Task: Your task is to transcribe the data exactly while omitting each picture.

START Data excerpt

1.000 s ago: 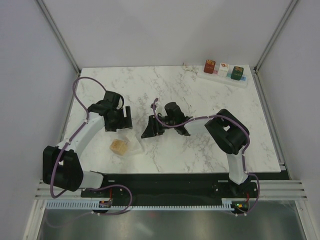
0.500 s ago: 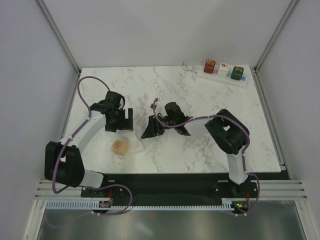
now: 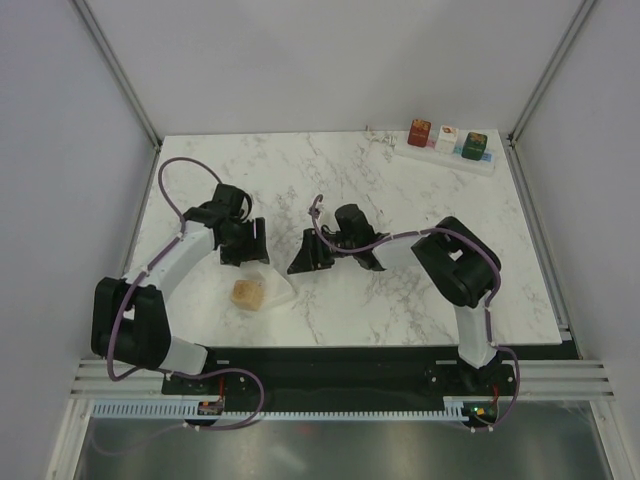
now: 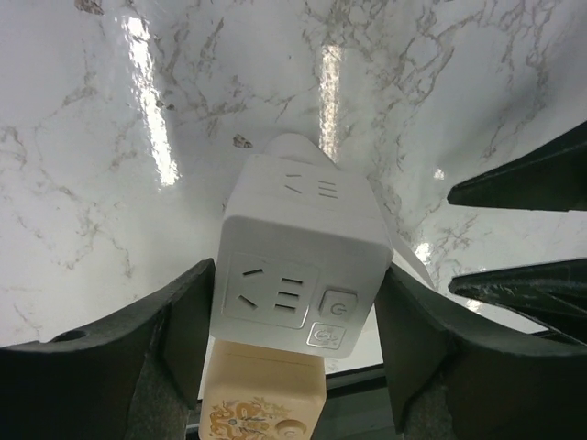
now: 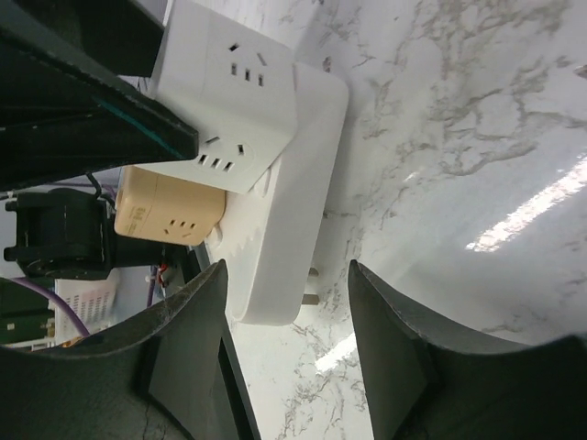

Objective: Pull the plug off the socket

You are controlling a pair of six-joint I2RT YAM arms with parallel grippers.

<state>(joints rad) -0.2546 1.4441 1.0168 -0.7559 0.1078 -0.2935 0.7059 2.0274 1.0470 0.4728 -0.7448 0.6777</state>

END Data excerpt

Response area:
1.000 s ago: 
0.500 s ago: 
now: 
now: 
now: 

Objective: Pull the plug off the socket

You are controlling a pair of six-joint I2RT YAM arms with parallel grippers.

<state>(joints rad) -0.2546 1.4441 1.0168 -0.7559 0.1078 -0.2935 0.7059 2.0274 1.0470 0.4728 -0.7448 0.6777</state>

The answer is finished.